Of course I outgrew most of my earliest tattoos, with a high Velocity of Change, high Misalignment Sensitivity, and high Future-Self Orientation: my story is constantly changing, and my temperament prefers tattoos that can hold who I was, who I am, and who I’m becoming. I didn’t know any of these things when I first started getting tattoos. I only recently figured it out. And of course the advice I needed looks differently from someone who would score differently from me. We are wearing permanence with different relationships.


Someone like me, who would score high on all three variables, would best appreciate and resonate with advice that suggests finding symbols that are durable and elastic, that can hold deep meaning and change with them.

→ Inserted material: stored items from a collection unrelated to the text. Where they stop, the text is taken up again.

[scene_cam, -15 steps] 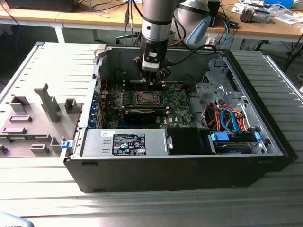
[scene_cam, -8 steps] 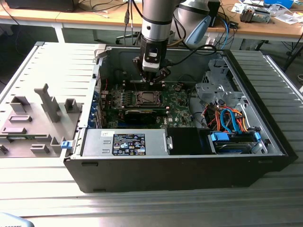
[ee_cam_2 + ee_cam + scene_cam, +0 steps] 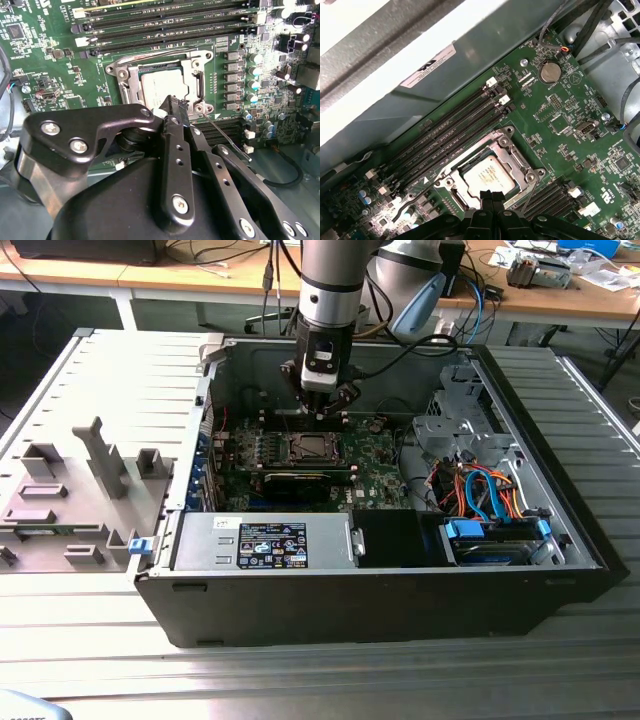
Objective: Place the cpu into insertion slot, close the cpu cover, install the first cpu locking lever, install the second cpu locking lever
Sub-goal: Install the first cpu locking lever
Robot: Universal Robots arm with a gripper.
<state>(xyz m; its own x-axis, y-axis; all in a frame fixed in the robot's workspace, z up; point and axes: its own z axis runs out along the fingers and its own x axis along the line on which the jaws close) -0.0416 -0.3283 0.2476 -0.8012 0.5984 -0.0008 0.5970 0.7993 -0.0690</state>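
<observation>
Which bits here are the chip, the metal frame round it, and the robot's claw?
cpu (image 3: 487, 175): first wrist view, its silver face.
cpu cover (image 3: 197, 67): second wrist view, frame's corner.
claw (image 3: 175, 107): second wrist view, its black tip.

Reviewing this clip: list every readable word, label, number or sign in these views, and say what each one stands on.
No text can be read reliably.
Dark sticker on the metal box, exterior view: print too small to read.
White label on the case wall, first wrist view: blurred.
White lettering on the green board: too small to read.
Markings on the cpu: too faint to read.
</observation>
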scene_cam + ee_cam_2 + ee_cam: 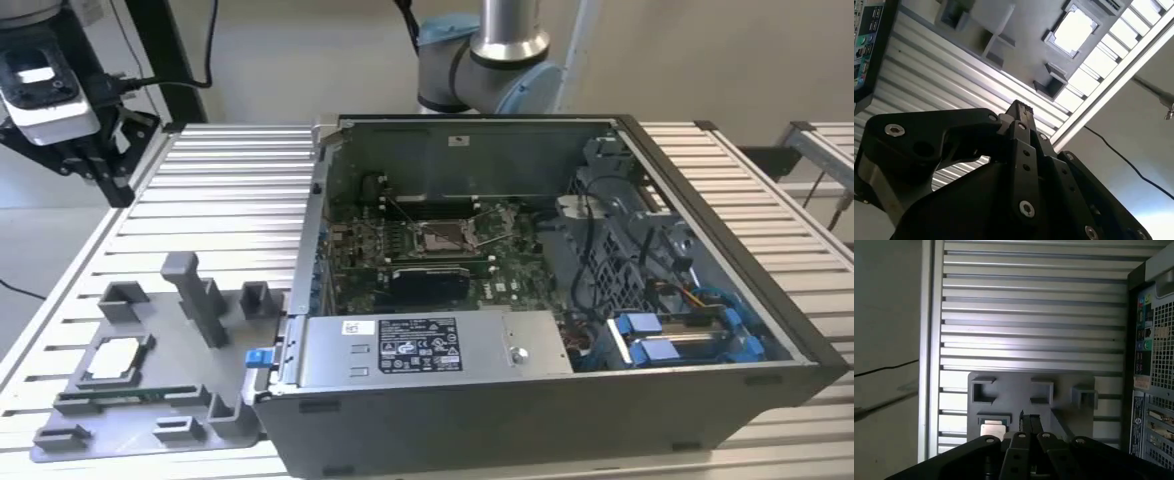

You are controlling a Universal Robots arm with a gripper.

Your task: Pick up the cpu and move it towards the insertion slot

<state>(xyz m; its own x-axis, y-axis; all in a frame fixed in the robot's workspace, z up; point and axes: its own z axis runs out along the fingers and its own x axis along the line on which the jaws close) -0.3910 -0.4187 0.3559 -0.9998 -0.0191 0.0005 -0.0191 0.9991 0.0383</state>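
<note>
The cpu (114,358), a small silvery square chip, lies flat in a pocket of the grey fixture (187,410) on the exterior view's left. In both wrist views it is the bright square in that pocket, cpu (1072,31) and cpu (993,430). My gripper (114,175) hangs high over the table's far left corner, well apart from the chip. Its black fingers (1019,111) are pressed together with nothing between them, as also shows at the gripper (1029,421). The insertion slot (441,236), a metal-framed square socket, sits on the green board inside the open computer case (561,400).
A thin green memory stick (118,397) lies in the fixture in front of the chip. Upright grey posts (200,300) rise from the fixture. The case walls surround the board, with cables and blue parts (667,335) on the exterior view's right. The arm's base (487,60) stands behind the case.
</note>
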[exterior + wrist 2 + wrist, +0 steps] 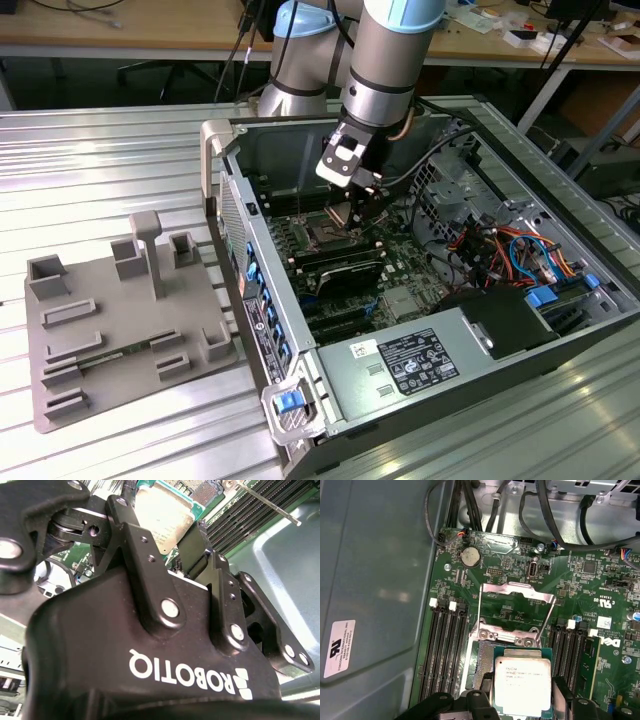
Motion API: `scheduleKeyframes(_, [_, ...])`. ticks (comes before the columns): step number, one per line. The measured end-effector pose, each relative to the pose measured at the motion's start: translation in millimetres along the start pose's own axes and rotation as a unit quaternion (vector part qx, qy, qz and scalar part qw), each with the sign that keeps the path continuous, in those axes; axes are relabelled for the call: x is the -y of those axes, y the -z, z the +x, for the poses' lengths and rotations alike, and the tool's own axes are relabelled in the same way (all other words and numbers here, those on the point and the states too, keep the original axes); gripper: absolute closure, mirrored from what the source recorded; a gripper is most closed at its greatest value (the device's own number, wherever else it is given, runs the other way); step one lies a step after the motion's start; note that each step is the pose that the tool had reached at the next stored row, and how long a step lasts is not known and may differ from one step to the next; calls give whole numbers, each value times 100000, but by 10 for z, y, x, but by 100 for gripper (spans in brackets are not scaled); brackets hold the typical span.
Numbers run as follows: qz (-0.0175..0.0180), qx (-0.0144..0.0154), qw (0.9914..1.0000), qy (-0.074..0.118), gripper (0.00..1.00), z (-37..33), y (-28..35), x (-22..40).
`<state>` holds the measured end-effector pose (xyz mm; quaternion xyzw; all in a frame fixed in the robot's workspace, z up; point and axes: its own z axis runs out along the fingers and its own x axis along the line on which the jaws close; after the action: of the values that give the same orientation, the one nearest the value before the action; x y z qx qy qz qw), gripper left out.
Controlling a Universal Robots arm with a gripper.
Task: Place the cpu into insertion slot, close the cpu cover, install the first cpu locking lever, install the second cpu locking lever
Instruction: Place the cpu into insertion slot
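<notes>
My gripper (357, 207) is inside the open computer case, shut on the cpu (522, 682), a flat square chip with a silver-grey top. A black finger (479, 700) presses on each of two opposite edges. In the second wrist view the cpu (162, 515) shows between the fingers (131, 535). The chip hangs over the insertion slot (484, 664), covering most of it; I cannot tell whether they touch. The cpu cover (516, 591), a thin silvery frame, stands swung open on its hinge beyond the slot. Two thin wire locking levers (549, 617) stand raised beside it.
Long black memory slots (442, 650) flank the socket on both sides. Black cables (540, 510) hang over the green motherboard's far edge. The grey case wall (370, 580) is close on one side. Outside the case, a grey parts fixture (120, 320) lies on the metal table.
</notes>
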<state>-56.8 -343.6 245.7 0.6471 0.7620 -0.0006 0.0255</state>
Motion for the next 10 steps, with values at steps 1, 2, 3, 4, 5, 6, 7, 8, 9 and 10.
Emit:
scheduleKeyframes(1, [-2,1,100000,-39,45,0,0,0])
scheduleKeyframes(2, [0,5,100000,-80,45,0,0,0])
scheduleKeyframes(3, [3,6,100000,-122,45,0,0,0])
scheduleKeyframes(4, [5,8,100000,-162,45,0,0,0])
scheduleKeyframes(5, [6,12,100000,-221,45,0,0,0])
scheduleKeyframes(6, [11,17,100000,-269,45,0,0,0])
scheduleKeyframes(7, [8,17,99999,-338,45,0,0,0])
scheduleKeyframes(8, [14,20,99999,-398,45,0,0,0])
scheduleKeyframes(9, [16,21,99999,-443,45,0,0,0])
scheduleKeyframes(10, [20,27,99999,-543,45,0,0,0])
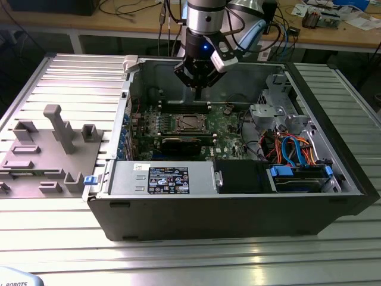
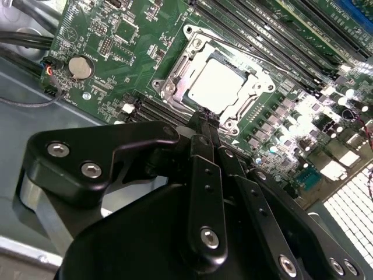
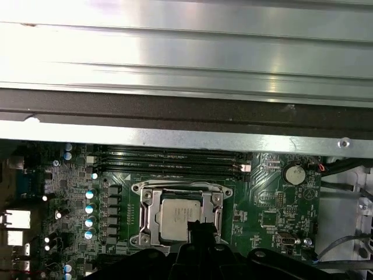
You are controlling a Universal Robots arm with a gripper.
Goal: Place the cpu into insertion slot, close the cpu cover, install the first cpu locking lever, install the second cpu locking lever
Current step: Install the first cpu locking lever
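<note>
1. The gripper (image 1: 199, 89) is held above the green motherboard (image 1: 229, 128), its fingers (image 2: 205, 125) pressed together and empty.
2. The cpu (image 2: 217, 86) is seated in the insertion slot (image 3: 182, 216).
3. The cpu cover (image 2: 250, 108) is closed flat around it.

The cpu (image 2: 215, 86) shows a silver-grey top inside the silvery cpu cover (image 2: 175, 79), on a green circuit board (image 2: 122, 35) dotted with pale blue capacitors (image 3: 90, 207). The hand (image 1: 198, 88) is black. The computer case (image 1: 238, 217) is dark grey, and blue and orange cables (image 1: 292, 146) run inside it.
</note>
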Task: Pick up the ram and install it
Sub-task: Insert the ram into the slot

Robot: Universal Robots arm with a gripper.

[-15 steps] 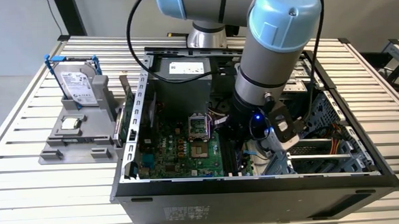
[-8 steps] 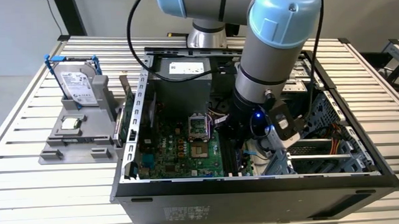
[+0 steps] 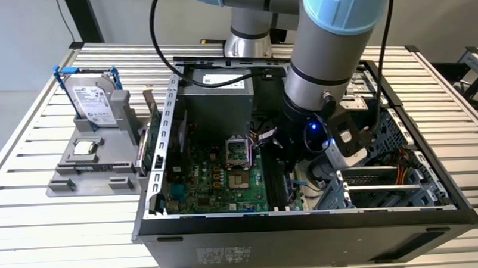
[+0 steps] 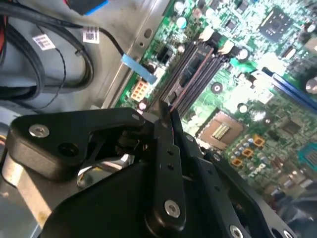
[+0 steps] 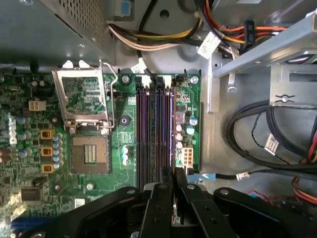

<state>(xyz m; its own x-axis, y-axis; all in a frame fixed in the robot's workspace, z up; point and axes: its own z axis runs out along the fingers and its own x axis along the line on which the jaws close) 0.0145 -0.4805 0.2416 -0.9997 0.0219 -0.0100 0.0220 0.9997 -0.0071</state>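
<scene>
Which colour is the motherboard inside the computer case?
Green; the motherboard shows best in the first wrist view.

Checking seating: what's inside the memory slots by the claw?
The memory slots look empty along their visible length in the first wrist view. The claw covers their near end, so that part can't be checked.

The exterior view looks down from above and in front of the open computer case (image 3: pixel 306 221), set back enough to take in the slatted surface (image 3: pixel 35 236) around it. Both wrist views sit close above the motherboard (image 5: pixel 59 144) inside that case. The first wrist view faces straight down at the memory slots (image 5: pixel 154 139), over the end effector (image 5: pixel 174 198). The second wrist view looks at the same memory slots (image 4: pixel 193 79) slantwise, past the end effector (image 4: pixel 166 129). All three views share the motherboard (image 3: pixel 217 182).
</scene>
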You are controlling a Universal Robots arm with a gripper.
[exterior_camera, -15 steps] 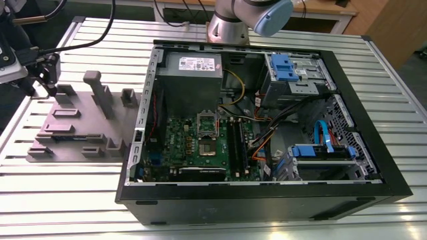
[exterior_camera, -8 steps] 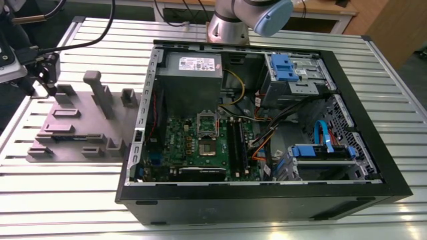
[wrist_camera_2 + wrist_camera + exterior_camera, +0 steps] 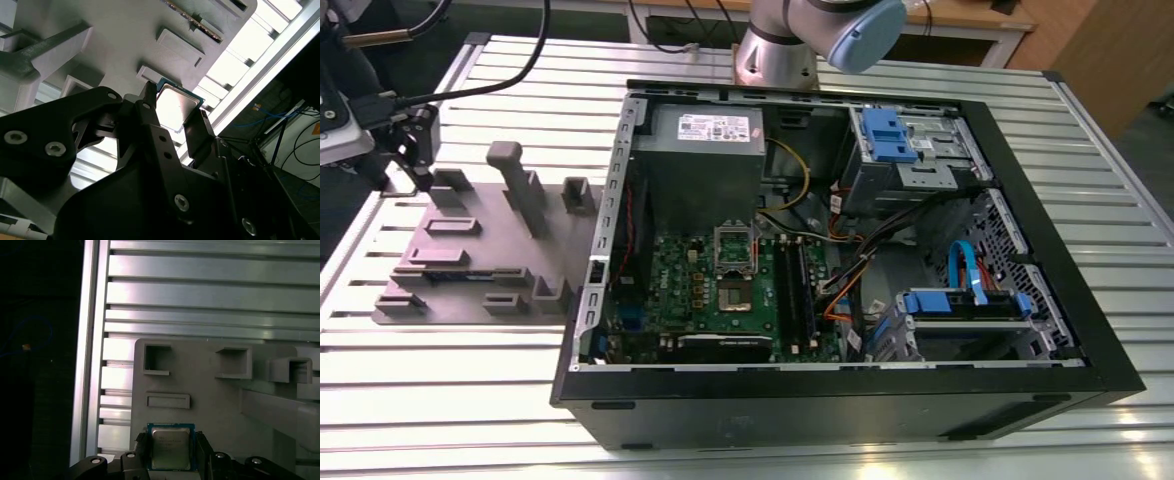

Someone who would be at the low end of all three spectrums would find advice around simply trusting themselves more, as they are more likely to be the type of collector to enjoy experiential tattoos and wear them like a scrapbook. The tattoos they get are appreciated as markers of a past time and self, and that's the whole point.


Just as my own Permanence Profile reveals, I am happy to change, sensitive, and forward looking. So, naturally, I am happy to admit I sometimes got it wrong, although my intentions were pure. And my sensitivity actually helped me to reveal a better iteration of how i could offer helpful advice to the dynamic spectrum of tattoo collectors. My forward projection led me to find a better way to hopefully offer support for the temporal relationship between right now and forever. I realized any framework of support for someone's most empowered tattoos needed to meet them at who they are and where they are at, not where I am.


Body as Story: A Framework Built for Every Collector


So Body as Story evolves, with original intentions still pure, as a wider net. Still a framework to support the best-case scenario for every tattoo. Never to dictate, never to deliberate, never to determine—only to support. To hold space for the full spectrum. To empower decisions that speak to present AND future self.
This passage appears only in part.